- **THE RECORDS**
..........
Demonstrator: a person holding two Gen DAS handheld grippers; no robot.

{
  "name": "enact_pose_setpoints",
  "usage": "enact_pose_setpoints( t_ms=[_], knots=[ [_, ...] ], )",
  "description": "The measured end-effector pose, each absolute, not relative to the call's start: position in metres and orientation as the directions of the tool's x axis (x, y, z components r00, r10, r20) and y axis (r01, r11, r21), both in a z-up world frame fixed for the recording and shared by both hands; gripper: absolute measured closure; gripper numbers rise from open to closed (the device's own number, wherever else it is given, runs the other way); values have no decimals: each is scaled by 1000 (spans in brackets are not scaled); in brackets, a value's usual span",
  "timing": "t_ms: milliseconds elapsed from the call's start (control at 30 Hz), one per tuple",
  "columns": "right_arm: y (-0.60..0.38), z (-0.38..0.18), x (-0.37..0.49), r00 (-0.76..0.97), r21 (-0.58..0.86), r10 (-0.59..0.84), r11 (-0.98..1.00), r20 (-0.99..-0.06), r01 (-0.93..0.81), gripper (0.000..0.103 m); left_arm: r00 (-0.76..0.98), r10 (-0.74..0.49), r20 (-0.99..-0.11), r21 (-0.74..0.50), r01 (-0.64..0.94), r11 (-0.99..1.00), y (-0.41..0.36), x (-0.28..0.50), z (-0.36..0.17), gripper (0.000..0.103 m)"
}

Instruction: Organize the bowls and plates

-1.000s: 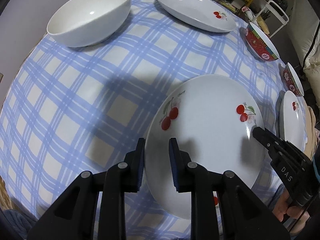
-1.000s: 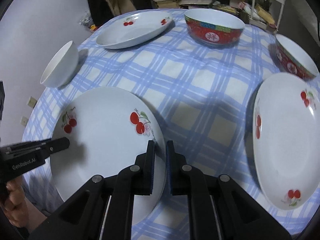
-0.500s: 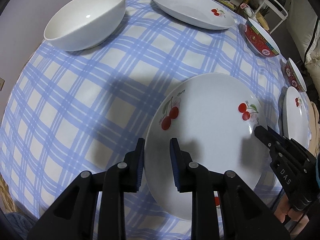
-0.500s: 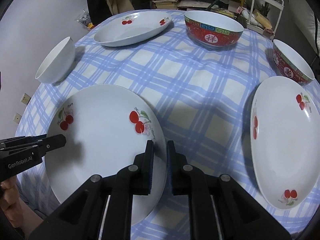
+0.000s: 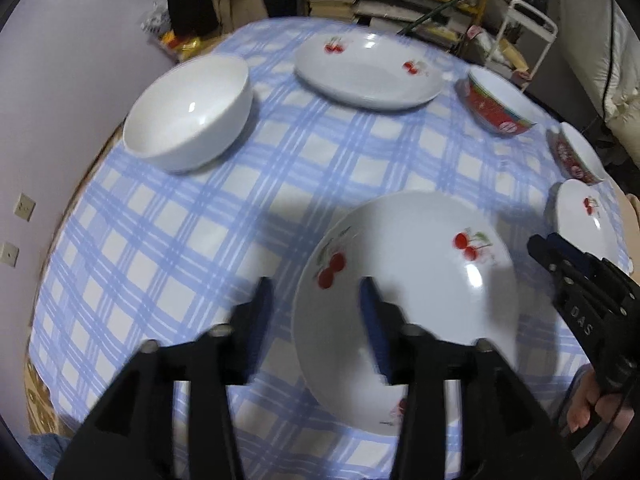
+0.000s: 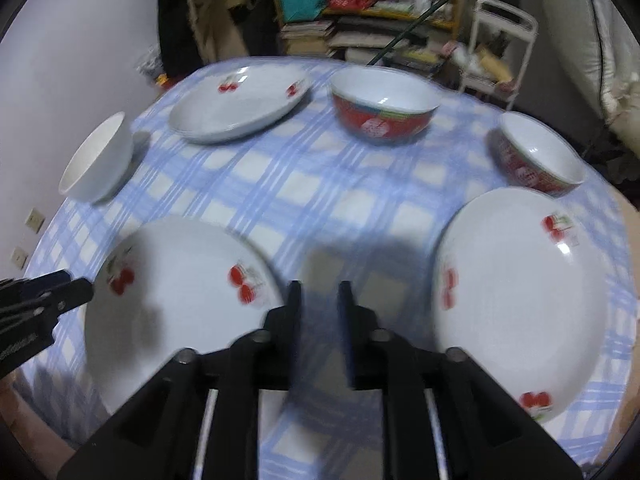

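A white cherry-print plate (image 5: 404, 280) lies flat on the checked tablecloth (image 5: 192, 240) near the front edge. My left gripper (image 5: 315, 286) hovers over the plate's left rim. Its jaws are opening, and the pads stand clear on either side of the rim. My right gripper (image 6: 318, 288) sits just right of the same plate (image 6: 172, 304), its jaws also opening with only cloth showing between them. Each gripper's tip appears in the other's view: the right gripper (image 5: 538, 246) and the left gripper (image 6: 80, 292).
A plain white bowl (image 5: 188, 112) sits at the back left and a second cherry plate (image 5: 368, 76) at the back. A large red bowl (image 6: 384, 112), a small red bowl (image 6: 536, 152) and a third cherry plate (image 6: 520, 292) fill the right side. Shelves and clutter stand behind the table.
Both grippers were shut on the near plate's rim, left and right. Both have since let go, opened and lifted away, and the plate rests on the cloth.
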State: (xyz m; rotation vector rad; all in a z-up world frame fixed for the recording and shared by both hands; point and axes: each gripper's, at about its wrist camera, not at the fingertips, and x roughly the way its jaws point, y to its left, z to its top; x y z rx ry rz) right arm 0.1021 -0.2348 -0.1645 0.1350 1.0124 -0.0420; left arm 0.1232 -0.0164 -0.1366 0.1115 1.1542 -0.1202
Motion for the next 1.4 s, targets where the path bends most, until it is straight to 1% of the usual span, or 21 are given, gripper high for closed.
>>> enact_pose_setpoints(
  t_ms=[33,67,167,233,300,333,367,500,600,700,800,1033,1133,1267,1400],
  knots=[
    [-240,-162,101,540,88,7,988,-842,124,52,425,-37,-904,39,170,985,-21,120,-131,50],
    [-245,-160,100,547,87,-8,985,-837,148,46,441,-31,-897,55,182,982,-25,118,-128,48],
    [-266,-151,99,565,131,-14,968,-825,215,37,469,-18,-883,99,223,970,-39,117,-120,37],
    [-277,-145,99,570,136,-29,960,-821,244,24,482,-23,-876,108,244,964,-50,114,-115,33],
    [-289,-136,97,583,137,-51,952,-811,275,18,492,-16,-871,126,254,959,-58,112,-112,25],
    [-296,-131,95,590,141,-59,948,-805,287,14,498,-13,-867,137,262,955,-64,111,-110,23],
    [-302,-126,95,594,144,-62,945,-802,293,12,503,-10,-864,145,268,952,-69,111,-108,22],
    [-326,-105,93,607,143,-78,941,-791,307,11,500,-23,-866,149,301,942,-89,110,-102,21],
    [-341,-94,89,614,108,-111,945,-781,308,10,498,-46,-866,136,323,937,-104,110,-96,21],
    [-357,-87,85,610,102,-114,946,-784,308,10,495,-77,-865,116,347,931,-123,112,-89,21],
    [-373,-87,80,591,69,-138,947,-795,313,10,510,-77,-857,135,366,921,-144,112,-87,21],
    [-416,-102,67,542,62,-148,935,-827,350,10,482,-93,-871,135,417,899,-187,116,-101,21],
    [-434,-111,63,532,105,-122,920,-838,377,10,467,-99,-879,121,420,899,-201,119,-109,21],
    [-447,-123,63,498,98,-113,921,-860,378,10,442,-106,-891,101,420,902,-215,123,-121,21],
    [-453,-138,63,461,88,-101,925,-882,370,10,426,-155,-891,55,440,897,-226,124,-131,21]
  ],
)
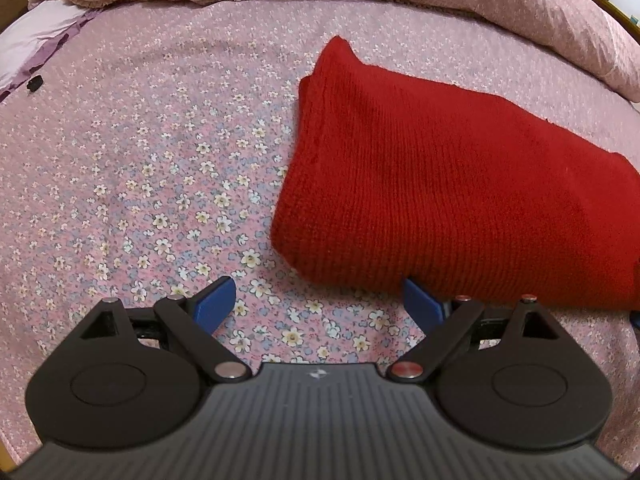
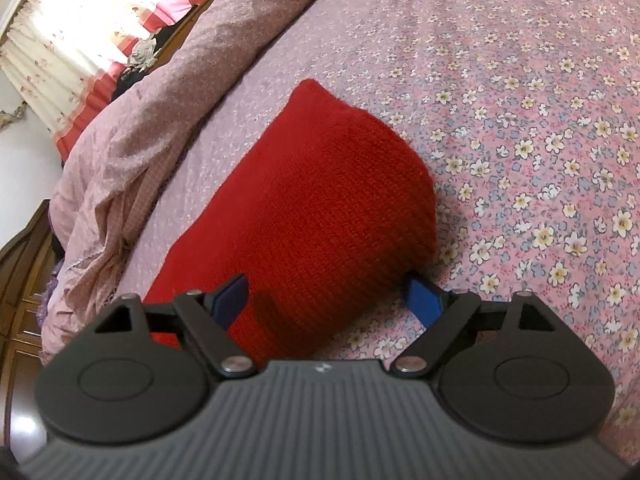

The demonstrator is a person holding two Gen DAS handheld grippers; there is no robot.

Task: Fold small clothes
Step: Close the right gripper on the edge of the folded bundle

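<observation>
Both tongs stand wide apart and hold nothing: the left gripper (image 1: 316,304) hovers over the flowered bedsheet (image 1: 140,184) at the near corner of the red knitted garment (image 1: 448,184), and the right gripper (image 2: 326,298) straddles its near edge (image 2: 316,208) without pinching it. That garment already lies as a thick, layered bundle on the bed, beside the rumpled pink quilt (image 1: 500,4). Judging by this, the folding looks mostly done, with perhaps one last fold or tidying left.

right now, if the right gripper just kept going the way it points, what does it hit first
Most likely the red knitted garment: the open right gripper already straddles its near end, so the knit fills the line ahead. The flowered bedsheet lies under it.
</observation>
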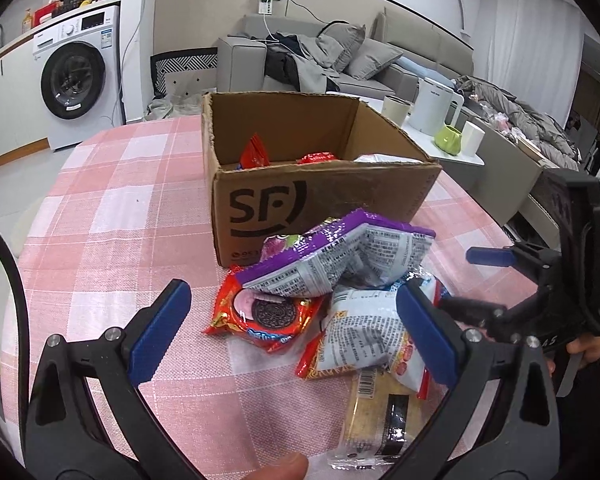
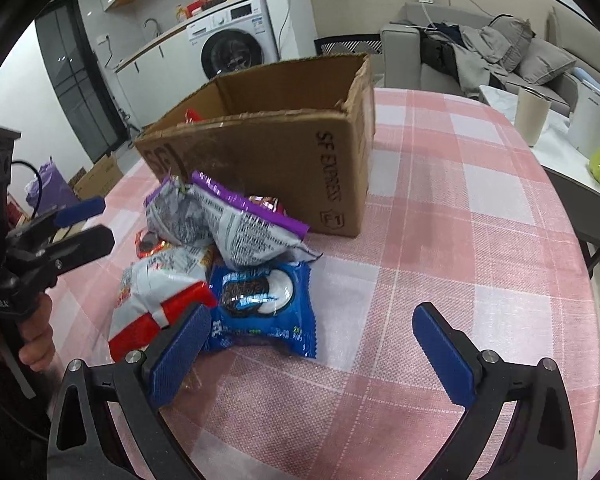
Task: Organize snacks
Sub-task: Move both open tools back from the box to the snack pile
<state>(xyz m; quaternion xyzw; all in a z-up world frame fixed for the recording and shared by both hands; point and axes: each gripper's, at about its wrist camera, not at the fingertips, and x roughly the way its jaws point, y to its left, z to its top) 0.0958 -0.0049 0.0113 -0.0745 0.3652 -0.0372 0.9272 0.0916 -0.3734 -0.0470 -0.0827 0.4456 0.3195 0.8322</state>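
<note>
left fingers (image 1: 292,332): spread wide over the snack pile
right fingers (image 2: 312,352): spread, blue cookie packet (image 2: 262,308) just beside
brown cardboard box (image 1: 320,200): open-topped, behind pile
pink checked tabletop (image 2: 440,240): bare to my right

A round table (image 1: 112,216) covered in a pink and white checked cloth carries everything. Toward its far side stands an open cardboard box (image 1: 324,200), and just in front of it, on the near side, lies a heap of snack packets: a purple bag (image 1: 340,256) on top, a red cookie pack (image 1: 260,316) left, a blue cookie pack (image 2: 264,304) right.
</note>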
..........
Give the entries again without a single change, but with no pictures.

- **OUTPUT**
Demonstrator: a person holding two Gen DAS handheld grippers; no robot.

{
  "name": "enact_pose_setpoints",
  "usage": "enact_pose_setpoints( t_ms=[_], knots=[ [_, ...] ], )",
  "description": "The measured end-effector pose, each absolute, not relative to the call's start: position in metres and orientation as the directions of the tool's x axis (x, y, z components r00, r10, r20) and y axis (r01, r11, r21), both in a z-up world frame fixed for the recording and shared by both hands; gripper: absolute measured closure; gripper numbers rise from open to closed (the device's own number, wherever else it is given, runs the other way); values have no decimals: each is scaled by 1000 (spans in brackets are not scaled); in brackets, a value's usual span",
  "timing": "t_ms: milliseconds elapsed from the call's start (control at 30 Hz), one per tuple",
  "columns": "right_arm: y (-0.60..0.38), z (-0.38..0.18), x (-0.37..0.49), r00 (-0.76..0.97), r21 (-0.58..0.86), r10 (-0.59..0.84), r11 (-0.98..1.00), r20 (-0.99..-0.06), r01 (-0.93..0.81), gripper (0.000..0.103 m); left_arm: r00 (-0.76..0.98), r10 (-0.74..0.49), r20 (-0.99..-0.11), r21 (-0.74..0.50), r01 (-0.64..0.94), r11 (-0.99..1.00), y (-0.41..0.36), x (-0.28..0.50), z (-0.36..0.17), gripper (0.000..0.103 m)"
}

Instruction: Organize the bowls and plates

-1.000s: 
-1.000s: 
-0.500s: 
-0.500s: 
+0.000s: 
+0.000s: 

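A white cherry-print plate (image 5: 404, 280) lies flat on the checked tablecloth (image 5: 192, 240) near the front edge. My left gripper (image 5: 315, 286) hovers over the plate's left rim. Its jaws are opening, and the pads stand clear on either side of the rim. My right gripper (image 6: 318, 288) sits just right of the same plate (image 6: 172, 304), its jaws also opening with only cloth showing between them. Each gripper's tip appears in the other's view: the right gripper (image 5: 538, 246) and the left gripper (image 6: 80, 292).
A plain white bowl (image 5: 188, 112) sits at the back left and a second cherry plate (image 5: 368, 76) at the back. A large red bowl (image 6: 384, 112), a small red bowl (image 6: 536, 152) and a third cherry plate (image 6: 520, 292) fill the right side. Shelves and clutter stand behind the table.
Both grippers were shut on the near plate's rim, left and right. Both have since let go, opened and lifted away, and the plate rests on the cloth.
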State: (xyz m; rotation vector rad; all in a z-up world frame fixed for the recording and shared by both hands; point and axes: each gripper's, at about its wrist camera, not at the fingertips, and x roughly the way its jaws point, y to its left, z to its top; x y z rx ry rz) right arm 0.1021 -0.2348 -0.1645 0.1350 1.0124 -0.0420; left arm 0.1232 -0.0164 -0.1366 0.1115 1.1542 -0.1202
Motion for the next 1.4 s, targets where the path bends most, until it is straight to 1% of the usual span, or 21 are given, gripper high for closed.
>>> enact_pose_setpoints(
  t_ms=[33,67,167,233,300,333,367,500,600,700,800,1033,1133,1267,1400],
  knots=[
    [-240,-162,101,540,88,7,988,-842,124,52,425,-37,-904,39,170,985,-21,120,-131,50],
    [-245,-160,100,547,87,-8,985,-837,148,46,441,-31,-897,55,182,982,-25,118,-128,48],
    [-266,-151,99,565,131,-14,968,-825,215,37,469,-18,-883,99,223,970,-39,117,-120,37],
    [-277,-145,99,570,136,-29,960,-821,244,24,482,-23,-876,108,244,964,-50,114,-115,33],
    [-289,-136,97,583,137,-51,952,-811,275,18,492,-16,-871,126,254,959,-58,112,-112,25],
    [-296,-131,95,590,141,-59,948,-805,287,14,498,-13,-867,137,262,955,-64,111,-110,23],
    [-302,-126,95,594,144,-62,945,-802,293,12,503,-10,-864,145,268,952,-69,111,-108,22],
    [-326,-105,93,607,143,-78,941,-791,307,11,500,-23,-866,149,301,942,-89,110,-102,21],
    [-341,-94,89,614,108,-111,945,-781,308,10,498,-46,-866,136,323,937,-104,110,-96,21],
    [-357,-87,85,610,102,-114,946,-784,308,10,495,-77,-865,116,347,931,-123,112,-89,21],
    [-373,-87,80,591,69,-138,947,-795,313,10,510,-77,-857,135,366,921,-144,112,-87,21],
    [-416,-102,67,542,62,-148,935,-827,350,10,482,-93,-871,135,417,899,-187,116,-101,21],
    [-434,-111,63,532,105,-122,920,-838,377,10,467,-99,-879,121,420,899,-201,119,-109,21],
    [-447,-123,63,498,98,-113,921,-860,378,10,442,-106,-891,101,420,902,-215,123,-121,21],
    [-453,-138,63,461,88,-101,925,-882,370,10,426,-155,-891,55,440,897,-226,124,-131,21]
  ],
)

The demonstrator is a person holding two Gen DAS handheld grippers; there is no robot.

Task: Fold small clothes
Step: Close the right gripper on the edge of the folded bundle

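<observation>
Both tongs stand wide apart and hold nothing: the left gripper (image 1: 316,304) hovers over the flowered bedsheet (image 1: 140,184) at the near corner of the red knitted garment (image 1: 448,184), and the right gripper (image 2: 326,298) straddles its near edge (image 2: 316,208) without pinching it. That garment already lies as a thick, layered bundle on the bed, beside the rumpled pink quilt (image 1: 500,4). Judging by this, the folding looks mostly done, with perhaps one last fold or tidying left.

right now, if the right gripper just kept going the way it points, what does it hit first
Most likely the red knitted garment: the open right gripper already straddles its near end, so the knit fills the line ahead. The flowered bedsheet lies under it.
</observation>
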Task: Organize snacks
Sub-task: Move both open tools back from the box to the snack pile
<state>(xyz m; quaternion xyzw; all in a z-up world frame fixed for the recording and shared by both hands; point and axes: each gripper's, at about its wrist camera, not at the fingertips, and x roughly the way its jaws point, y to its left, z to its top) 0.0958 -0.0049 0.0113 -0.0745 0.3652 -0.0372 0.9272 0.0916 -0.3734 -0.0470 -0.0827 0.4456 0.3195 0.8322</state>
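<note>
left fingers (image 1: 292,332): spread wide over the snack pile
right fingers (image 2: 312,352): spread, blue cookie packet (image 2: 262,308) just beside
brown cardboard box (image 1: 320,200): open-topped, behind pile
pink checked tabletop (image 2: 440,240): bare to my right

A round table (image 1: 112,216) covered in a pink and white checked cloth carries everything. Toward its far side stands an open cardboard box (image 1: 324,200), and just in front of it, on the near side, lies a heap of snack packets: a purple bag (image 1: 340,256) on top, a red cookie pack (image 1: 260,316) left, a blue cookie pack (image 2: 264,304) right.
</note>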

The response is now finished.